• _What you are asked to do_
Write out each entry below exactly; the images do not belong in your copy.

• _Records for this task_
----

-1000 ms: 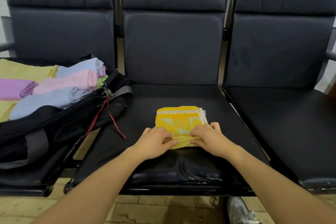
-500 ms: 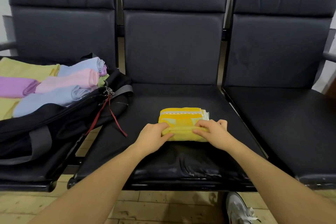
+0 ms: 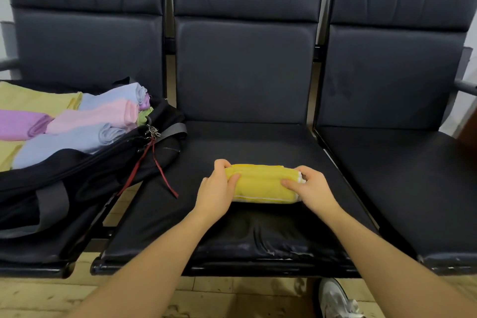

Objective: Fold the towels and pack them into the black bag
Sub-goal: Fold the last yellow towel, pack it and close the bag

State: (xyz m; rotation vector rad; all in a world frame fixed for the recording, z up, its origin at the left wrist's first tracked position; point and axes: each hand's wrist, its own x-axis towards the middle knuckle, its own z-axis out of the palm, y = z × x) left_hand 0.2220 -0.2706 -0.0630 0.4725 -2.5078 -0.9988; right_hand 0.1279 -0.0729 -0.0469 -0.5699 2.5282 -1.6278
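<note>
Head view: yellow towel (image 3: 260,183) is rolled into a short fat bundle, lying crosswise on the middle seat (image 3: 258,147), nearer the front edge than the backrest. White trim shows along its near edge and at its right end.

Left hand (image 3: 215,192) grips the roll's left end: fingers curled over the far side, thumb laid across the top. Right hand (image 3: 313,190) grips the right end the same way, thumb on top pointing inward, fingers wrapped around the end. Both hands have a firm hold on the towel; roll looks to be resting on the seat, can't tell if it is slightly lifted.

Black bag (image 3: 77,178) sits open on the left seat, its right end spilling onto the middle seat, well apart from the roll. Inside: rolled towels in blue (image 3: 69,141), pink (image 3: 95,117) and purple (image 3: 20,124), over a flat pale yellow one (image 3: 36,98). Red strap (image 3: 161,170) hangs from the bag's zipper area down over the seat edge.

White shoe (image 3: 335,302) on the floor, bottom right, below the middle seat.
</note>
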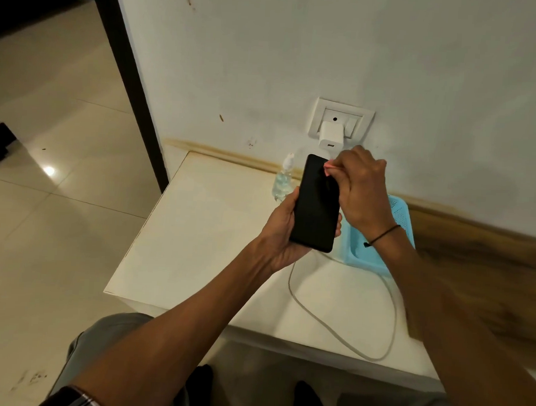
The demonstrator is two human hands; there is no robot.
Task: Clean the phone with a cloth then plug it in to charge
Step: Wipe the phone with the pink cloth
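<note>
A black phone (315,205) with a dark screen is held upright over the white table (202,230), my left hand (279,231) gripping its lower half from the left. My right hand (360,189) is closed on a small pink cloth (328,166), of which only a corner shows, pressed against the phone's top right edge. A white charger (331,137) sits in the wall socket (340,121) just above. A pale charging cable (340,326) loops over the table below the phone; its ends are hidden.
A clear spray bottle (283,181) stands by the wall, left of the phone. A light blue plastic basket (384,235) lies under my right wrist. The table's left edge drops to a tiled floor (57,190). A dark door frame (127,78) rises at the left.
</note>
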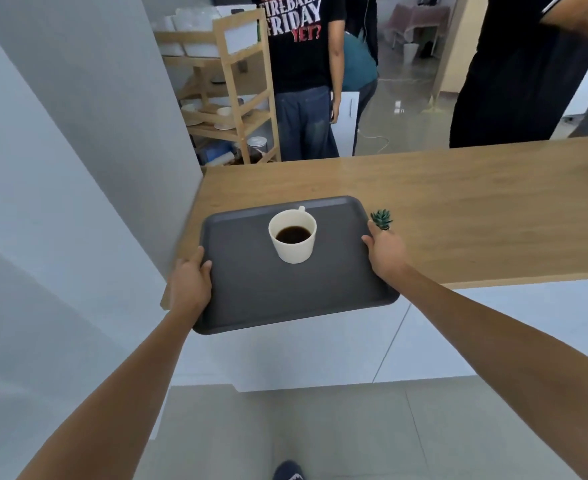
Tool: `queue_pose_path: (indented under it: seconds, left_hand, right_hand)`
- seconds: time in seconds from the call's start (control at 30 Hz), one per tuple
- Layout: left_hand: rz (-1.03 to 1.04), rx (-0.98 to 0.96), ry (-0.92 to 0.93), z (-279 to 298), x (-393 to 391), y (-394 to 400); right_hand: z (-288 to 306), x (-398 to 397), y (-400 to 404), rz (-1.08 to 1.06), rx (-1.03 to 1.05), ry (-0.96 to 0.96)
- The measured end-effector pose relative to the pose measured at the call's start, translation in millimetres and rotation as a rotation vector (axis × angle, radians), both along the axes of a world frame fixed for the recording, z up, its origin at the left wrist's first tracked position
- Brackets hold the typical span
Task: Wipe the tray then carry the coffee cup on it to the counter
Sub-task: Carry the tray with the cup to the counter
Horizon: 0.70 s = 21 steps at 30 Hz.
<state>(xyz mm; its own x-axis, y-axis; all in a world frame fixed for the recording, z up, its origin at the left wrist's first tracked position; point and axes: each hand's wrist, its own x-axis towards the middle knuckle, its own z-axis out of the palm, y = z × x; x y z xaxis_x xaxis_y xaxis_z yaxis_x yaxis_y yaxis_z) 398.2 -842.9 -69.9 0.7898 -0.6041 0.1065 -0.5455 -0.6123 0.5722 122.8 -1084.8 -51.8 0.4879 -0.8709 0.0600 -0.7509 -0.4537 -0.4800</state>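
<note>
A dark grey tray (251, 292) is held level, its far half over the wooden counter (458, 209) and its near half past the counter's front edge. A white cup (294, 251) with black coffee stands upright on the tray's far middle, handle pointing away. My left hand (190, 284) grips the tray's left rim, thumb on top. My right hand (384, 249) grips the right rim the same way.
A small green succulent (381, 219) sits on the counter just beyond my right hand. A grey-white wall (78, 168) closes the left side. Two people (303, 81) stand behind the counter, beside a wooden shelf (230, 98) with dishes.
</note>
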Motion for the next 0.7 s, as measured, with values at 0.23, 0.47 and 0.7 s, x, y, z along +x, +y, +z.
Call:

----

• _Answer to this task_
-1000 ms: 
-500 ms: 
+0 ms: 

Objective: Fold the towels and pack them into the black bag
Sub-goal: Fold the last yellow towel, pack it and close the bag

State: (xyz m; rotation vector rad; all in a world frame fixed for the recording, z up, its origin at the left wrist's first tracked position; point and axes: each hand's wrist, its own x-axis towards the middle knuckle, its own z-axis out of the palm, y = z × x) left_hand 0.2220 -0.2706 -0.0630 0.4725 -2.5078 -0.9988; right_hand 0.1279 -0.0729 -0.0469 -0.5699 2.5282 -1.6278
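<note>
Head view: yellow towel (image 3: 260,183) is rolled into a short fat bundle, lying crosswise on the middle seat (image 3: 258,147), nearer the front edge than the backrest. White trim shows along its near edge and at its right end.

Left hand (image 3: 215,192) grips the roll's left end: fingers curled over the far side, thumb laid across the top. Right hand (image 3: 313,190) grips the right end the same way, thumb on top pointing inward, fingers wrapped around the end. Both hands have a firm hold on the towel; roll looks to be resting on the seat, can't tell if it is slightly lifted.

Black bag (image 3: 77,178) sits open on the left seat, its right end spilling onto the middle seat, well apart from the roll. Inside: rolled towels in blue (image 3: 69,141), pink (image 3: 95,117) and purple (image 3: 20,124), over a flat pale yellow one (image 3: 36,98). Red strap (image 3: 161,170) hangs from the bag's zipper area down over the seat edge.

White shoe (image 3: 335,302) on the floor, bottom right, below the middle seat.
</note>
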The demonstrator is two human hands; there is no robot.
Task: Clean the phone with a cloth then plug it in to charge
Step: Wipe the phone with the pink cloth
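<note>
A black phone (315,205) with a dark screen is held upright over the white table (202,230), my left hand (279,231) gripping its lower half from the left. My right hand (360,189) is closed on a small pink cloth (328,166), of which only a corner shows, pressed against the phone's top right edge. A white charger (331,137) sits in the wall socket (340,121) just above. A pale charging cable (340,326) loops over the table below the phone; its ends are hidden.
A clear spray bottle (283,181) stands by the wall, left of the phone. A light blue plastic basket (384,235) lies under my right wrist. The table's left edge drops to a tiled floor (57,190). A dark door frame (127,78) rises at the left.
</note>
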Tool: `queue_pose_path: (indented under it: seconds, left_hand, right_hand)`
- seconds: time in seconds from the call's start (control at 30 Hz), one per tuple
- Layout: left_hand: rz (-1.03 to 1.04), rx (-0.98 to 0.96), ry (-0.92 to 0.93), z (-279 to 298), x (-393 to 391), y (-394 to 400); right_hand: z (-288 to 306), x (-398 to 397), y (-400 to 404), rz (-1.08 to 1.06), rx (-1.03 to 1.05), ry (-0.96 to 0.96)
- The measured end-effector pose relative to the pose measured at the call's start, translation in millimetres and rotation as a rotation vector (axis × angle, radians), both along the axes of a world frame fixed for the recording, z up, its origin at the left wrist's first tracked position
- Brackets hold the typical span
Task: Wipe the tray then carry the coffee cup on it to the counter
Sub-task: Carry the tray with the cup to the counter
Horizon: 0.70 s = 21 steps at 30 Hz.
<state>(xyz mm; its own x-axis, y-axis; all in a world frame fixed for the recording, z up, its origin at the left wrist's first tracked position; point and axes: each hand's wrist, its own x-axis towards the middle knuckle, its own z-axis out of the palm, y = z × x; x y z xaxis_x xaxis_y xaxis_z yaxis_x yaxis_y yaxis_z) 398.2 -842.9 -69.9 0.7898 -0.6041 0.1065 -0.5455 -0.6123 0.5722 122.8 -1084.8 -51.8 0.4879 -0.8709 0.0600 -0.7509 -0.4537 -0.4800</state>
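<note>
A dark grey tray (251, 292) is held level, its far half over the wooden counter (458, 209) and its near half past the counter's front edge. A white cup (294, 251) with black coffee stands upright on the tray's far middle, handle pointing away. My left hand (190, 284) grips the tray's left rim, thumb on top. My right hand (384, 249) grips the right rim the same way.
A small green succulent (381, 219) sits on the counter just beyond my right hand. A grey-white wall (78, 168) closes the left side. Two people (303, 81) stand behind the counter, beside a wooden shelf (230, 98) with dishes.
</note>
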Motion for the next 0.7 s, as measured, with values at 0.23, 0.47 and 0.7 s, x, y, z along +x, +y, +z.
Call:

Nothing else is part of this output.